### The task:
Leave out every picture and set down, exactly, the lines below from the one holding "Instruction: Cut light" up to and including the one holding "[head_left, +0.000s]".

#### Recorded data ####

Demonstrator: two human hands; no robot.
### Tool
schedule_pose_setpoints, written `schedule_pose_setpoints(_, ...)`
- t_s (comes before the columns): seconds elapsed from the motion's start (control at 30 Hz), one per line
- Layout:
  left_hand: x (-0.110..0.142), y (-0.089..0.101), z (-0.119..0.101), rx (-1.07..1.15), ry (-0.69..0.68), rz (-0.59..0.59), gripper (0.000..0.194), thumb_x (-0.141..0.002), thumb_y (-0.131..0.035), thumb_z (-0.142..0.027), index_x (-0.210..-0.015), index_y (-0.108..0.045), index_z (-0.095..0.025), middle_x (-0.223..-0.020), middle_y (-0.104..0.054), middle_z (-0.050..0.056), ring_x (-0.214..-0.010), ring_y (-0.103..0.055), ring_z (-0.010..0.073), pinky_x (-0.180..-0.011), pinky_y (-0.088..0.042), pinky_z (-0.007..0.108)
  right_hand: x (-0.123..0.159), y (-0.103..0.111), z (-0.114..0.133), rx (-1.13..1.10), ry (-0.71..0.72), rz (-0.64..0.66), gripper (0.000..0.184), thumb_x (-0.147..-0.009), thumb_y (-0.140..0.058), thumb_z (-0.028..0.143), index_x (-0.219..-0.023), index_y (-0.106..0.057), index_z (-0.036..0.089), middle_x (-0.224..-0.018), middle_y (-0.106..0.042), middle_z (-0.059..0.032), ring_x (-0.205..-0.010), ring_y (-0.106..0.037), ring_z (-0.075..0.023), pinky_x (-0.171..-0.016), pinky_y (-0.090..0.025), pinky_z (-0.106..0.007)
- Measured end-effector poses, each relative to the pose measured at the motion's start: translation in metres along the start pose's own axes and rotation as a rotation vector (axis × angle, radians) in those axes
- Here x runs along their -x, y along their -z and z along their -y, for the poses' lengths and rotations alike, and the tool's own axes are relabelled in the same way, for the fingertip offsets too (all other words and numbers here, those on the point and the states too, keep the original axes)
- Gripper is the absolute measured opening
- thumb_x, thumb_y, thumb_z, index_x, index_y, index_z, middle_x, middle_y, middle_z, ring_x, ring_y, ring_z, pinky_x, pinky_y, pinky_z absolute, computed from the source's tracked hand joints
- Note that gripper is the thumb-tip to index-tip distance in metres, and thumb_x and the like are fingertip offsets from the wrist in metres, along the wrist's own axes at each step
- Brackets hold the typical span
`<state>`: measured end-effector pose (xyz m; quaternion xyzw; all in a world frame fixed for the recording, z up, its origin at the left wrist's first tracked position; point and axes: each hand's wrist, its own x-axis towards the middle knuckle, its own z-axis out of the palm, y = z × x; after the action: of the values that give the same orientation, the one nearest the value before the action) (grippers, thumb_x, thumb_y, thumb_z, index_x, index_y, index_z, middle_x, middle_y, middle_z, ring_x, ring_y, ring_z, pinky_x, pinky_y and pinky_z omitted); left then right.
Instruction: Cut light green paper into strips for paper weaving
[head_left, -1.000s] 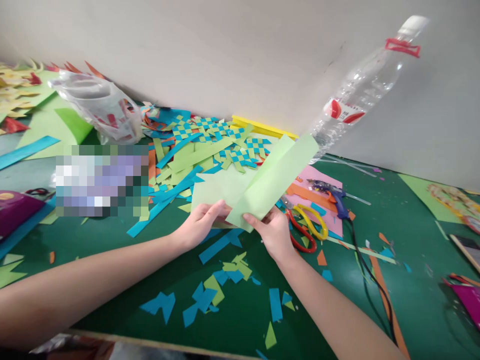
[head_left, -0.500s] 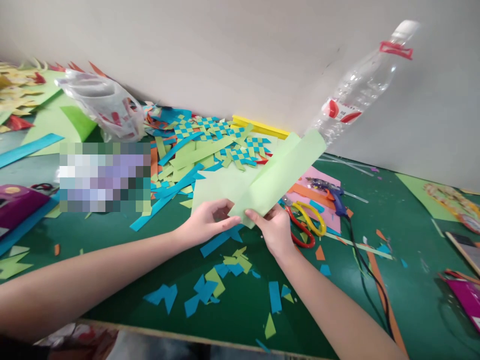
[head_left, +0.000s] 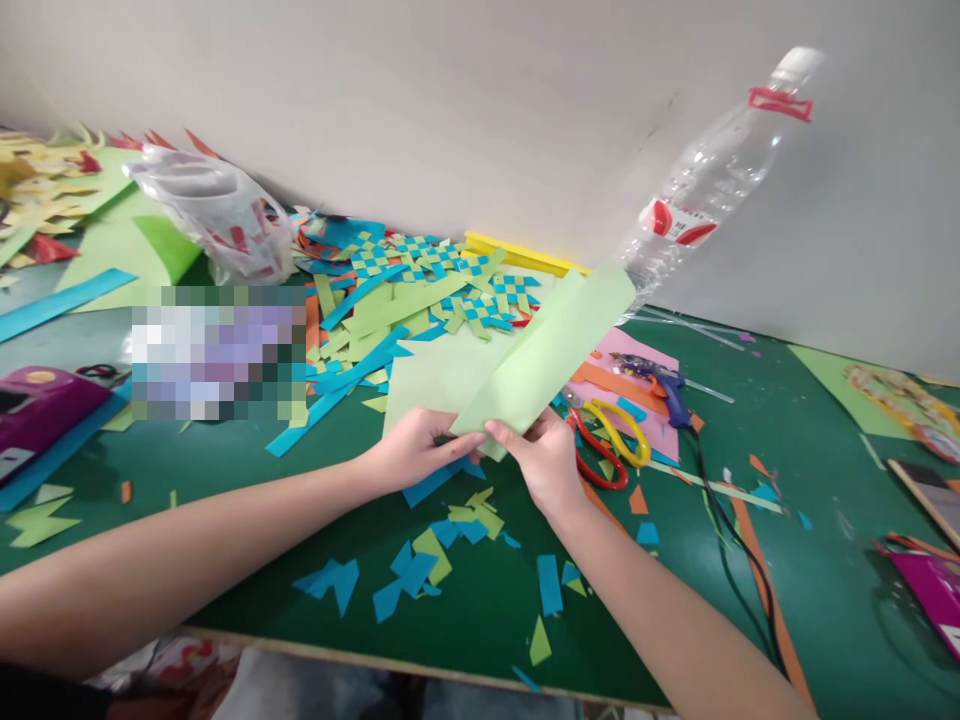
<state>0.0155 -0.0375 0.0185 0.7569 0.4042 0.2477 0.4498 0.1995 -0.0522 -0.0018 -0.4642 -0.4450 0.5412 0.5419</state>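
Observation:
A light green sheet of paper (head_left: 551, 350), folded over along its length, is held up at its near end by both hands. My left hand (head_left: 416, 450) pinches the lower left corner, its thumb in front and its other fingers partly hidden behind. Gripping the same end, my right hand (head_left: 544, 455) presses its thumb on the front while the fingers go behind the sheet. Beneath lies another pale green sheet (head_left: 424, 375). Just right of my right hand are scissors (head_left: 611, 440) with red and yellow handles.
A clear plastic bottle (head_left: 705, 180) leans by the wall. A blue glue gun (head_left: 671, 395) with a black cord lies on pink paper (head_left: 664, 350). Woven blue-green paper pieces (head_left: 420, 255) are heaped behind; a bagged cup (head_left: 217, 215) stands left. Paper scraps (head_left: 409, 570) litter the green table (head_left: 300, 540).
The folded green paper has tilted and shifted slightly left in my hands. Both hands keep hold of its near end.

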Motion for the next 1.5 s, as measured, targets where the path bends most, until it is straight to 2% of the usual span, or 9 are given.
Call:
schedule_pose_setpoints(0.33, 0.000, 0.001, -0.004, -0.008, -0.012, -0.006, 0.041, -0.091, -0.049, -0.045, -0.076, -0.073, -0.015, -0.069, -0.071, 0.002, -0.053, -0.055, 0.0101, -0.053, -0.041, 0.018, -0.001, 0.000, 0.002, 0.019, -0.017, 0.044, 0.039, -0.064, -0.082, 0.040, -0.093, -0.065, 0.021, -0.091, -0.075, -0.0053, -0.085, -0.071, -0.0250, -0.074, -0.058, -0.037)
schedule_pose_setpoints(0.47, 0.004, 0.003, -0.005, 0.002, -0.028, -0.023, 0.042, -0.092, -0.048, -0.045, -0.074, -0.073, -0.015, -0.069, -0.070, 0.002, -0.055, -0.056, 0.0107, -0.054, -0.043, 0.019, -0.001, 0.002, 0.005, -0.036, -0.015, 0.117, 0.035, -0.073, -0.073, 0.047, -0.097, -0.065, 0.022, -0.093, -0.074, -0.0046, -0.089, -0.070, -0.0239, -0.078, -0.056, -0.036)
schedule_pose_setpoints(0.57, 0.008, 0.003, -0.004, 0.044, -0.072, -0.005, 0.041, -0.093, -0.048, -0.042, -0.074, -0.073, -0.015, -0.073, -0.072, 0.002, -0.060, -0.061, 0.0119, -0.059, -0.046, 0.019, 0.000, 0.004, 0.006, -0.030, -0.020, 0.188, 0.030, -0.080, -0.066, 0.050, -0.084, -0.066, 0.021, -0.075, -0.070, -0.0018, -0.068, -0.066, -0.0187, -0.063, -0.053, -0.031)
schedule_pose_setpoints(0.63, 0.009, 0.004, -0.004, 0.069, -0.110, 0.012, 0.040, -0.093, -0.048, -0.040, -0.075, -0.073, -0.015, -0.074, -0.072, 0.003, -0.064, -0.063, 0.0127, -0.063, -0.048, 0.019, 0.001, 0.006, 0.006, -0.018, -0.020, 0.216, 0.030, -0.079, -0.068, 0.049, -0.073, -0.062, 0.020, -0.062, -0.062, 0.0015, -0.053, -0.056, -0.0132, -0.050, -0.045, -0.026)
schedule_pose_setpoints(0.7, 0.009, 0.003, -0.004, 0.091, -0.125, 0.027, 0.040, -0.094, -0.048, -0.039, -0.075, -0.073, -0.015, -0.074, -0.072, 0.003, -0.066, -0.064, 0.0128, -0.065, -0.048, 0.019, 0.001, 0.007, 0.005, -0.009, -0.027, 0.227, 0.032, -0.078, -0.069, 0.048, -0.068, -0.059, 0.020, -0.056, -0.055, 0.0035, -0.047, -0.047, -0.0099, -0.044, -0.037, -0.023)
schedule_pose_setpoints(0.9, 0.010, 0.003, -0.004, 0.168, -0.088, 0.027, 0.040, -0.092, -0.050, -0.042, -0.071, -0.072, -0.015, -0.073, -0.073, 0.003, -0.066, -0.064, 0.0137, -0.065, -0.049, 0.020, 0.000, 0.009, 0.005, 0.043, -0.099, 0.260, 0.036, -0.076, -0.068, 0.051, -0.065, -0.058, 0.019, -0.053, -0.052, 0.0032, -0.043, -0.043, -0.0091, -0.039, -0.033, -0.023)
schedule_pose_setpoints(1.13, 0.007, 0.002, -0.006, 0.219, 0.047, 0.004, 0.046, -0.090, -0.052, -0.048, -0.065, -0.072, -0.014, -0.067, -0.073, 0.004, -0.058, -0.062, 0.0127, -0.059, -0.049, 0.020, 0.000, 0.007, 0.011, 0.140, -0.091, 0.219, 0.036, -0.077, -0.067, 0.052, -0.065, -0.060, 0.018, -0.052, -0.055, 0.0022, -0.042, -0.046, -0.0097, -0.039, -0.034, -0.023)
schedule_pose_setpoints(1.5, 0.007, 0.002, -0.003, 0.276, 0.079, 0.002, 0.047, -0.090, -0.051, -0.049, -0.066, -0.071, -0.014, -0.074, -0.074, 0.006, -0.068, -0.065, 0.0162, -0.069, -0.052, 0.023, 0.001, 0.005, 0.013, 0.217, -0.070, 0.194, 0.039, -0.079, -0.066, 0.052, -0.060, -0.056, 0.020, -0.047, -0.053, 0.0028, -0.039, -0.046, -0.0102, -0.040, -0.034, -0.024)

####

### Written response:
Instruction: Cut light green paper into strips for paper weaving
[head_left, -1.000s] 
[head_left, -0.500s] 
[head_left, +0.000s] 

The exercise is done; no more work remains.